Inscriptions

The first category of the Musawwarat graffiti corpus comprises recognisable writing dating to the time the Great Enclosure was in use. These graffiti include Meroitic cursive script, such as numerous invocations addressed to Apedemak, as well as the southernmost known Latin inscription (CIL III 83) on the African continent. The latter inscription seems to point to diplomatic and/or commercial contacts between Rome and Meroe in the last years of the Meroitic realm. Inscriptions in Old Nubian, Greek and Arabic languages date to the Christian Medieval (c. AD 550-1500) and later periods.
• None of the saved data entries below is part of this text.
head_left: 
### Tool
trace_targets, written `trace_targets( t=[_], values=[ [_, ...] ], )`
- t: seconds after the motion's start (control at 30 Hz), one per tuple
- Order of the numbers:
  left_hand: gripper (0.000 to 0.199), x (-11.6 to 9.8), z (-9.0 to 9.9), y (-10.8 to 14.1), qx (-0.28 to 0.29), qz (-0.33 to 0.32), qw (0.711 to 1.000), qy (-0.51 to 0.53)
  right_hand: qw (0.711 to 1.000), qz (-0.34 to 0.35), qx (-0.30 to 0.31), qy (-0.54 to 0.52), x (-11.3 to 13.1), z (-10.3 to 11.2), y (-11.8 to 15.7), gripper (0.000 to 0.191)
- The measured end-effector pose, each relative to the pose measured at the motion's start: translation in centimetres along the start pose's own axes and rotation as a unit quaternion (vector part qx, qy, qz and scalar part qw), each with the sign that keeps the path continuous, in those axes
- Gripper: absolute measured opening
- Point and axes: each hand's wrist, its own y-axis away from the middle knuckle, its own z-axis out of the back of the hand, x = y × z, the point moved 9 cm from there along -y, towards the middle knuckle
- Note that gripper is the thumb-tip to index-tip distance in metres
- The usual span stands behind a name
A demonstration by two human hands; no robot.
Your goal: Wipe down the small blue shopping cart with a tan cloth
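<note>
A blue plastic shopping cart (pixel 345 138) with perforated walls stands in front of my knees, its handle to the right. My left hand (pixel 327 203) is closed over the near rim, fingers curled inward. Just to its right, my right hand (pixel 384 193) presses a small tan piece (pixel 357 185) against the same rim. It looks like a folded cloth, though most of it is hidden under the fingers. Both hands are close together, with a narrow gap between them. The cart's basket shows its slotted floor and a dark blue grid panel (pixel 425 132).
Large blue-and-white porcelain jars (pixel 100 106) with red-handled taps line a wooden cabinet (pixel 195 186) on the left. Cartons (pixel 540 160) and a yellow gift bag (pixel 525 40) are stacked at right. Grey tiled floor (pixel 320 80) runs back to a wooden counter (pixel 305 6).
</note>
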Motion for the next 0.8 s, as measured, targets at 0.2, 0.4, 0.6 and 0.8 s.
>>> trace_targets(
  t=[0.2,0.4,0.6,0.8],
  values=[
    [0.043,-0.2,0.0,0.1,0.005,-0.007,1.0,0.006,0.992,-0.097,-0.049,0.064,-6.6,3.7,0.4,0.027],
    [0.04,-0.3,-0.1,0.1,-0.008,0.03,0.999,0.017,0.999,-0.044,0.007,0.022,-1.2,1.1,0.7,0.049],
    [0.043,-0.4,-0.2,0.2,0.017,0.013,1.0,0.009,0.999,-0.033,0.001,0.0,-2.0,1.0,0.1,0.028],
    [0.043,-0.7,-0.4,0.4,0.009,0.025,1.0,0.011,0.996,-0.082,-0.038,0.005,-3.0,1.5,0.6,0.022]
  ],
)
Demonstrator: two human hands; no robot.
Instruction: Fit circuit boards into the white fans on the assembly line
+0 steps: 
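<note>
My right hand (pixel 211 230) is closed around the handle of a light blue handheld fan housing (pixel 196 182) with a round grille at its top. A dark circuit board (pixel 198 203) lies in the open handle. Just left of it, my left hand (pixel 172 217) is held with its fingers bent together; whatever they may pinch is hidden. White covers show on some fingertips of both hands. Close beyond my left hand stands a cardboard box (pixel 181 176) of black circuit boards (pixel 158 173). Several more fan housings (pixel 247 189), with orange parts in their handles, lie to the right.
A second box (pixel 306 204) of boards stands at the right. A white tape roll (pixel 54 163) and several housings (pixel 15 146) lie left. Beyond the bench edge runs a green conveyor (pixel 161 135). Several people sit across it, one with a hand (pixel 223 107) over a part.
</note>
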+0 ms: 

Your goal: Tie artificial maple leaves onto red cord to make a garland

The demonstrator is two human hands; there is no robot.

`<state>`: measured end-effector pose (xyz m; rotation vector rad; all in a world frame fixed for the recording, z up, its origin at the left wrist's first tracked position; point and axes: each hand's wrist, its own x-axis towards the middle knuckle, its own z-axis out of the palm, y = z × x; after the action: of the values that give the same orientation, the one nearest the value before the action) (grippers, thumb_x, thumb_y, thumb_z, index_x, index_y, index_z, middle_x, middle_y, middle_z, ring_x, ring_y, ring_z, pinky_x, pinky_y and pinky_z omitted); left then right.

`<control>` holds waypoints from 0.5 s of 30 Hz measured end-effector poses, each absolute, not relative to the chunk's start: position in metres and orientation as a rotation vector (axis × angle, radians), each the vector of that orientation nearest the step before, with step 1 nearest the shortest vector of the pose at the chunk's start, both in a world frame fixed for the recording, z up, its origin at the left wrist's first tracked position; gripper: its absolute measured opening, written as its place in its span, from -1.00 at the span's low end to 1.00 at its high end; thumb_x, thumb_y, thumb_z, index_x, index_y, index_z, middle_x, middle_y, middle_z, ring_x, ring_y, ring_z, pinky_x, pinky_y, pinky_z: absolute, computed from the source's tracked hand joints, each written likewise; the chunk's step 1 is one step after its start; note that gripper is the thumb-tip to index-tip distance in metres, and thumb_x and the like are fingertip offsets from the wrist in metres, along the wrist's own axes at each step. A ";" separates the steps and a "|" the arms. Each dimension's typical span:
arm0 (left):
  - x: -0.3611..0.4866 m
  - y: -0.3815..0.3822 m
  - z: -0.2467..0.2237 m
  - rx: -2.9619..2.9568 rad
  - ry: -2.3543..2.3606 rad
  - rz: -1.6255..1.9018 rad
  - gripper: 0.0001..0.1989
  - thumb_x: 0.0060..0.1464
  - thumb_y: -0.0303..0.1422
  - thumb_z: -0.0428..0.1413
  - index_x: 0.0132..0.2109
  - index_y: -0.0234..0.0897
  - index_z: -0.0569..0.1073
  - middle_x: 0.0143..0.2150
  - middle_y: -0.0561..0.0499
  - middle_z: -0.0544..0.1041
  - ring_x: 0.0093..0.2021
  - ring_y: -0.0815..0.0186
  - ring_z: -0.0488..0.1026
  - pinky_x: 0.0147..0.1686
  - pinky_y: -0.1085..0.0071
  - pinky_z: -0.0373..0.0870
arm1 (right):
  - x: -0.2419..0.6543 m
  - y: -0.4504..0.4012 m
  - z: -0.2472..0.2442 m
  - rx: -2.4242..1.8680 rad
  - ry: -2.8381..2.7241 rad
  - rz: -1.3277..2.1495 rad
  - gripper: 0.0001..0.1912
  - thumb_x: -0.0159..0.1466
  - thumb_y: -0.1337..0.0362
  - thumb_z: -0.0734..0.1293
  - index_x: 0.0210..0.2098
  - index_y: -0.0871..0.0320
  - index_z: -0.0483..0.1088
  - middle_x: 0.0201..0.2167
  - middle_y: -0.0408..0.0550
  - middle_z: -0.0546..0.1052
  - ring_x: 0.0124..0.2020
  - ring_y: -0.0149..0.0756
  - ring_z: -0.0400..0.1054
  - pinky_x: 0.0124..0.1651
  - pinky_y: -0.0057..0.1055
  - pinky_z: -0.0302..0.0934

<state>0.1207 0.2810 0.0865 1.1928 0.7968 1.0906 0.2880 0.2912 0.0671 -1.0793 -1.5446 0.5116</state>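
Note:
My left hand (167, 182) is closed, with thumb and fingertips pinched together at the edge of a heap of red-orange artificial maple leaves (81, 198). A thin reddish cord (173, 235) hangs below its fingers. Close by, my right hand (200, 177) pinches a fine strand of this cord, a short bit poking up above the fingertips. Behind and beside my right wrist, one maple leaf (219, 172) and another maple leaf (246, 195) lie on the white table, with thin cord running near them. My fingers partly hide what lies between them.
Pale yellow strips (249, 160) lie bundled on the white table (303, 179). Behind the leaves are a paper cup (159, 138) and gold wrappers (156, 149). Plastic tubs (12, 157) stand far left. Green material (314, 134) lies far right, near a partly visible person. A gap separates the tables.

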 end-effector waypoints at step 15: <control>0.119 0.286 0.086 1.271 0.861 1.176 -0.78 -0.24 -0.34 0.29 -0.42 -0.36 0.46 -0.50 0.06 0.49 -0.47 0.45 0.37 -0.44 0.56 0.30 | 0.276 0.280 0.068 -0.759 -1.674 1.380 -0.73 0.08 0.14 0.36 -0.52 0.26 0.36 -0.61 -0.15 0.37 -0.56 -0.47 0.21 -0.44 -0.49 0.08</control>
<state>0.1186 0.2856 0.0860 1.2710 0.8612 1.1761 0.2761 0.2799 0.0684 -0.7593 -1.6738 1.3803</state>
They illustrate the (re-)use and appropriation of the site after its original function(s) may have been but a distant memory or entirely forgotten.

A number of much younger inscriptional graffiti chronicle the scientific and touristic exploration of the Middle Nile Valley over the past 200 years. They include early inscriptions by Linant de Bellefonds (1822), Cailliaud (1822) and the Royal Prussian Expedition (1844) (Wenig 2009). Most recently, tourists have continued the ‘tradition’ of graffiti making at the site by adding their own name and date inscriptions, often destroying ancient graffiti in the process. Apart from accelerating surface erosion due to weathering and shadow-seeking domestic animals, modern tourists’ inscriptions are among the greatest dangers to the preservation of the ancient graffiti of Musawwarat.



Text: Cornelia Kleinitz (2014)

Side Photo
Christian period name inscription, wall 513/514N (photo: Cornelia Kleinitz, 2008)

Side Photo
Inscriptional graffito made by members of the Royal Prussian Expedition, led by Richard Lepsius, who documented the monuments of Musawwarat in 1844, wall 102/101W (photo: Cornelia Kleinitz, 2008)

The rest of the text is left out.